Include Path Expression Must Refer To A Navigation Property - c#

I've search a lot about my problem but I didn't find any clear solution. I just know that I can't use Where linq clause with Include but it doesn't make sense to me that how I make this query.
var brands = await _context.Brands
.Include(x => x.FoodCategories
.Select(y => y.Products
.Where(z => z.Sugar)
.Select(w => w.FileDetail)))
.ToListAsync();
Actually I want to apply the Where statement on Products but I want entities in hierarchy like I do here. How can I do it?
I've already try myself with different stackoverflow question answer but I'm not getting the point. Here is my trial:
var brands = _context.Brands
.Select(b => new
{
b,
FoodCategories = b.FoodCategories
.Where(x => x.BrandId == b.BrandId)
.Select(c => new
{
c,
Products = c.Products
.Where(y => y.FoodCategoryId == c.FoodCategoryId &&
y.Sugar)
.Select(p => new
{
p,
File = p.FileDetail
})
})
})
.AsEnumerable()
.Select(z => z.b)
.ToList();
But it is not returning all the product items instead of sugar only products.

Why you're only getting sugar products.
But it is not returning all the product items instead of sugar only products.
Of course it is.
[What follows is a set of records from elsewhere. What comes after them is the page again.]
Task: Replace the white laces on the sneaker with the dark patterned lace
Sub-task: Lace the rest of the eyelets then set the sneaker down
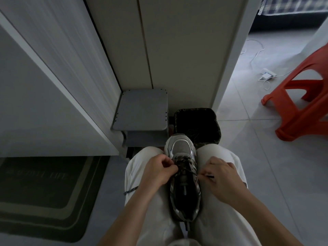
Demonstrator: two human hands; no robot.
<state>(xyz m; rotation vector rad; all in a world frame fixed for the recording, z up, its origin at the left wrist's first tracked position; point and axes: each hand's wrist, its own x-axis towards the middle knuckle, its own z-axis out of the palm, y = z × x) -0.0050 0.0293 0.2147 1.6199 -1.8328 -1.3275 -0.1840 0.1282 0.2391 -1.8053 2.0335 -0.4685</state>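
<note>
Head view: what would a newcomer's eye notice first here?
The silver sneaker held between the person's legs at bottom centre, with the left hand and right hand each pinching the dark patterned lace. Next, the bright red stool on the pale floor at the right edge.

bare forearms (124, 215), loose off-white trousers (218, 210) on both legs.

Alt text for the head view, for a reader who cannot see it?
A grey sneaker sits between the person's knees; the left hand pinches the dark patterned lace at the eyelets, and the right hand pinches its end. A black bin sits beyond the toe.
</note>
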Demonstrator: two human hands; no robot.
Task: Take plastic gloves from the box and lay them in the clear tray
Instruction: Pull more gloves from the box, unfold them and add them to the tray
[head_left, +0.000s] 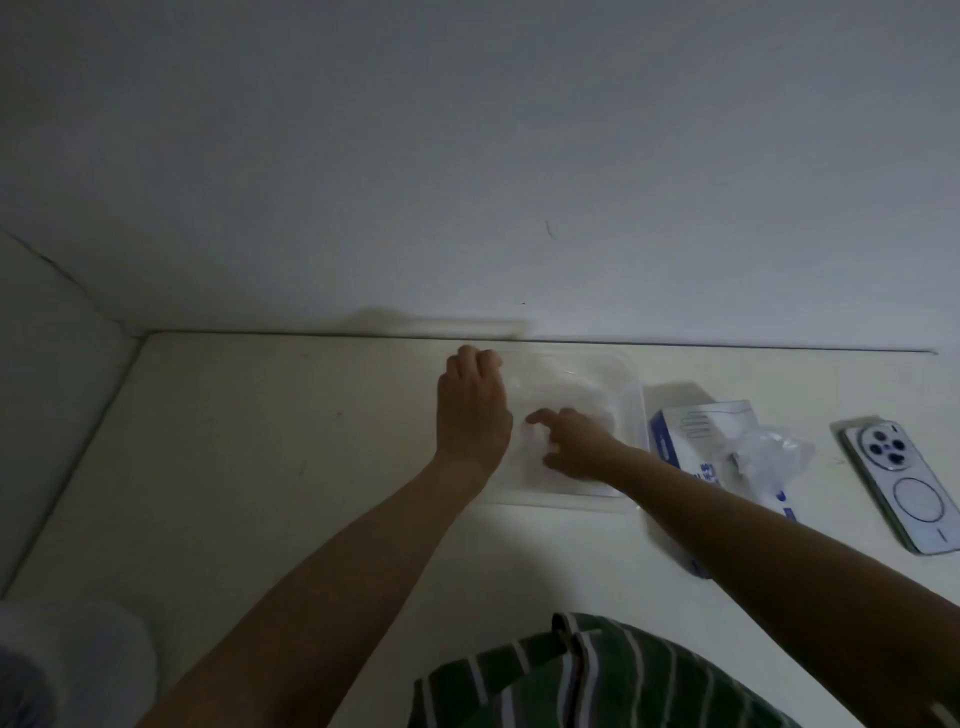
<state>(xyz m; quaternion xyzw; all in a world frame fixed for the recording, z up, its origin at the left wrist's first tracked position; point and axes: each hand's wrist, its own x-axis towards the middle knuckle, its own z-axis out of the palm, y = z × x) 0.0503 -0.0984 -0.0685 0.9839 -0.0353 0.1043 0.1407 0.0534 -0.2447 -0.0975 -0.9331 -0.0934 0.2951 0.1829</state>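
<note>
A clear tray lies on the white table against the wall. Thin clear plastic gloves lie crumpled inside it. My left hand is at the tray's left rim with its fingers curled over the far corner; whether they grip the rim I cannot tell. My right hand reaches into the tray, its fingers spread and pressing down on the gloves. To the right of the tray sits the white and blue glove box, with a tuft of plastic gloves sticking out of its opening.
A phone lies back-up at the right of the box. The table meets the wall at its far edge and ends at the left. A green striped shirt shows at the bottom.
</note>
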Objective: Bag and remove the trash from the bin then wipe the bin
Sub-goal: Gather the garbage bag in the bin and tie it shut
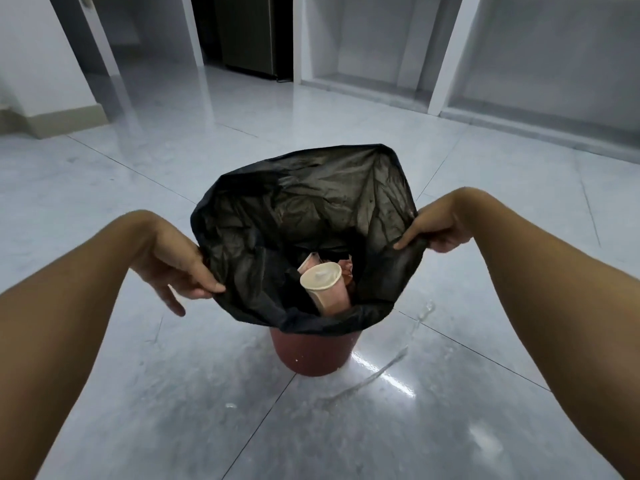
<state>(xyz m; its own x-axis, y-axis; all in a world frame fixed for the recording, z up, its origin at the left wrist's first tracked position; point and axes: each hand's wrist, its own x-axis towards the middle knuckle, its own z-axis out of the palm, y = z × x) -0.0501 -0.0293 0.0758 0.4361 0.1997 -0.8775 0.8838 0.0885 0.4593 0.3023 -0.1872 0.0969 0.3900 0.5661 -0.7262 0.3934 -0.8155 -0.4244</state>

Because you're asking it to only give you the sugar products:
var brands = _context.Brands
.Select(b => new
{
b,
FoodCategories = b.FoodCategories
.Where(x => x.BrandId == b.BrandId)
.Select(c => new
{
c,
Products = c.Products
.Where(y => y.FoodCategoryId == c.FoodCategoryId
&& y.Sugar) //HERE!
.Select(p => new
{
p,
File = p.FileDetail
})
})
})
.AsEnumerable()
.Select(z => z.b)
.ToList();
If you want all products; then don't filter on only the ones where Sugar is set to true.
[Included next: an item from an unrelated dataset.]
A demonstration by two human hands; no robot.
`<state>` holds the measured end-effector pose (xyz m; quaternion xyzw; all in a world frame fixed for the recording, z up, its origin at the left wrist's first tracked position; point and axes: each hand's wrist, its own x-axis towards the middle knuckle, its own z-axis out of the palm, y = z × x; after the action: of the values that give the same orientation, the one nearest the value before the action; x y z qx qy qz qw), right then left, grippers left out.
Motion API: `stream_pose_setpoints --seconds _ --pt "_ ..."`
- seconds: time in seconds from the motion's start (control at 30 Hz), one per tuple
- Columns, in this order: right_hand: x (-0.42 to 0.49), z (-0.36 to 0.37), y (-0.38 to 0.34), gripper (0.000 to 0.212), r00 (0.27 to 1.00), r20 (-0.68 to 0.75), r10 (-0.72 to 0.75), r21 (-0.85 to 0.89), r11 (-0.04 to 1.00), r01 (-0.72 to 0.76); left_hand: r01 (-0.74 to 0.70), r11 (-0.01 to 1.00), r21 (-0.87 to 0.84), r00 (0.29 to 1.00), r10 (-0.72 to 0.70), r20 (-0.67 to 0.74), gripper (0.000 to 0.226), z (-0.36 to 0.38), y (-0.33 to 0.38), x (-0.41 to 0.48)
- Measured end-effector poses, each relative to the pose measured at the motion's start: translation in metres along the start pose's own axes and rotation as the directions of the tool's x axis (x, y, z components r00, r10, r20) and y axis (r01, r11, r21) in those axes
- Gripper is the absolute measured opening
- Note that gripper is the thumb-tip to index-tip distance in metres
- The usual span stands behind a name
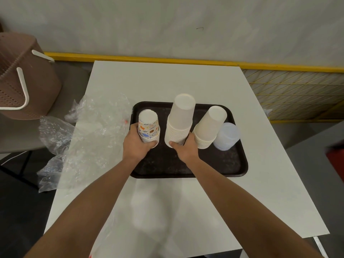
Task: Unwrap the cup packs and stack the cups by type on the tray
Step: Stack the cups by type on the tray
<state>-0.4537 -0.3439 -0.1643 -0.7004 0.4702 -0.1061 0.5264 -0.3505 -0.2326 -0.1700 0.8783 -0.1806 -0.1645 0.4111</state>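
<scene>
Left hand curled round the base of the printed cup stack on the dark tray atop the table; right hand gripped the foot of the tall white cup stack just beside it

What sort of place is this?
Probably a workroom or catering back area: a plain white table, a yellow wire-mesh barrier by the bare wall, and a black serving tray holding stacked disposable cups.
</scene>
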Motion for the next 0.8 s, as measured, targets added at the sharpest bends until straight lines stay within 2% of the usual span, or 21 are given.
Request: stream_pose_setpoints --seconds 0.43,0.8 --pt "0.0023 0.0029 0.0014 0.073 1.0 -0.006 -0.002 -0.002 1.0 0.002 -0.001 1.0 -0.028 1.0 0.002 0.014 0.077 0.0001 -0.0004 0.0026" --pt "0.0055 0.0027 -0.0021 0.076 0.997 -0.045 -0.069 0.002 0.998 0.069 0.018 1.0 -0.005 1.0 -0.018 0.024 0.074 -0.0033 0.002 0.0004"
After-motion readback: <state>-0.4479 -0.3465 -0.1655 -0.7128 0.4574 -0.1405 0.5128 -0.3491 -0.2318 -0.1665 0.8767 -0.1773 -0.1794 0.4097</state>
There is a lot of redundant code here.
b.FoodCategories.Where(x => x.BrandId == b.BrandId)
b.FoodCategories already expresses the food categories of this particular brand b. You don't need the Where.
The same applies to
c.Products.Where(y => y.FoodCategoryId == c.FoodCategoryId ... )
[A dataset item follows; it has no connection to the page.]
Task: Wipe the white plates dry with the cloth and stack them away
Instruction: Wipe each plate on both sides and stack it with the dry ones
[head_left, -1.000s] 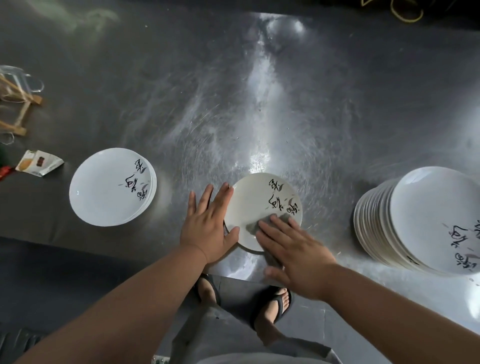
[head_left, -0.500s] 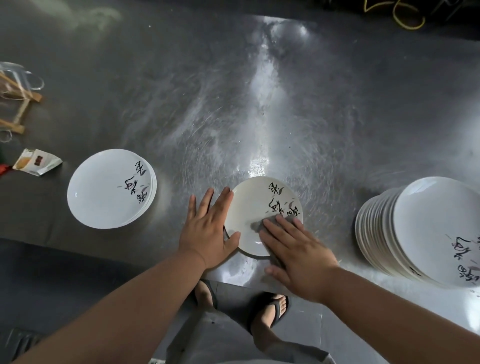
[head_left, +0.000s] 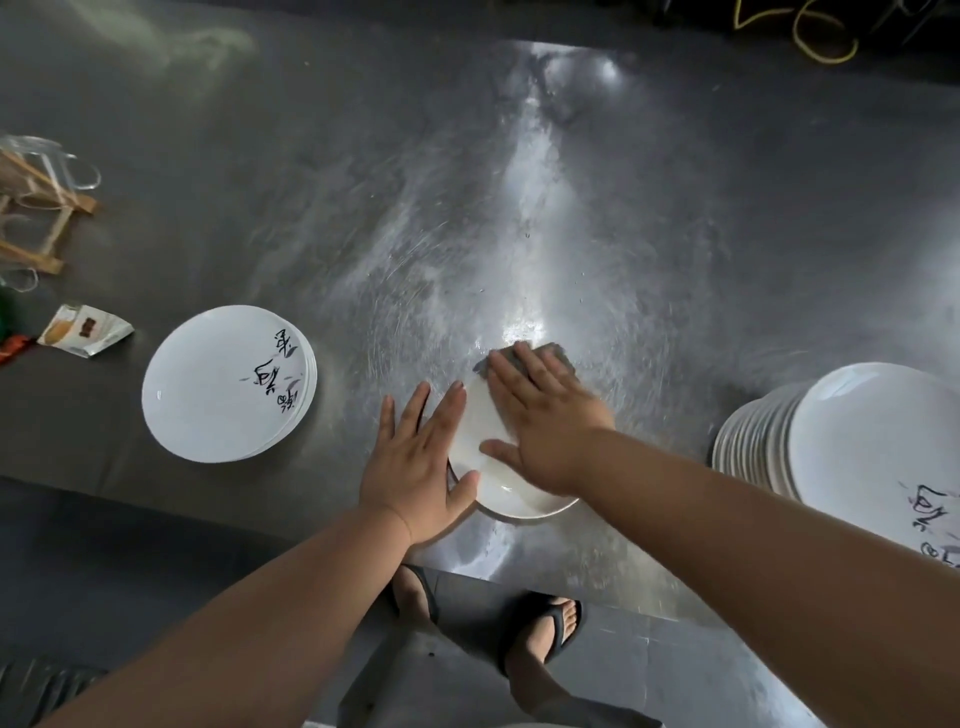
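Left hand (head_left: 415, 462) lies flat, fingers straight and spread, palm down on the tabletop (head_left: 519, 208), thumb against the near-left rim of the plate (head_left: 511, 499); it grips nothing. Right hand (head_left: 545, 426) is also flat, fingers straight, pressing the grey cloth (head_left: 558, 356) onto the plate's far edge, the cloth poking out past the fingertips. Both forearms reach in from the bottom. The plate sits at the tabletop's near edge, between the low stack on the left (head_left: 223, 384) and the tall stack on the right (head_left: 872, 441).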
Here's an improved version of your (second) snippet:
var brands = _context.Brands
.Select(b => new
{
b,
FoodCategories = b.FoodCategories
.Select(c => new
{
c,
Products = c.Products
.Select(p => new
{
p,
File = p.FileDetail
})
})
})
.AsEnumerable()
.Select(z => z.b)
.ToList();
This should make it clearer that the custom Select logic isn't necessary. All you're doing is loading the related entities into properties of the same name. You can simply rely on the existing entities and their relations, there's no reason to define the same relationship again.
The only reason a custom Select would be desirable here was if:
You wanted to limit the retrieved columns in order to lower the data size (useful for large queries)
You want to selectively load children, not just all related children. Your code suggest that you want this, but then you say "But it is not returning all the product items" so I conclude that you don't want to filter the products on their sugar content.
Why your Include didn't work.
SImply put: you cannot use Where statements in includes.
Include statements are based on the structure of the entities, whereas a Where only filters data from a set. One has nothing to do with the other.
And even though you'd think it'd be nice to do something like "include the parent only if they have an active status", that's simply not how Include was designed to work.
Include boils down to "for every [type1], also load their related [type2]". This will be done for every [type1] object that your query will instantiate and it will load every related [type2].
Taking the next step in refactoring the above snippet:
var brands = _context.Brands
.Include(b => b.FoodCategories)
.Include(b => b.FoodCategories.Select(fc => fc.Products))
.Include(b => b.FoodCategories.Select(fc => fc.Products.Select(p => p.FileDetail)))
.ToList();
The includes give Entity Framework specific instructions:
For every loaded brand, load its related food categories.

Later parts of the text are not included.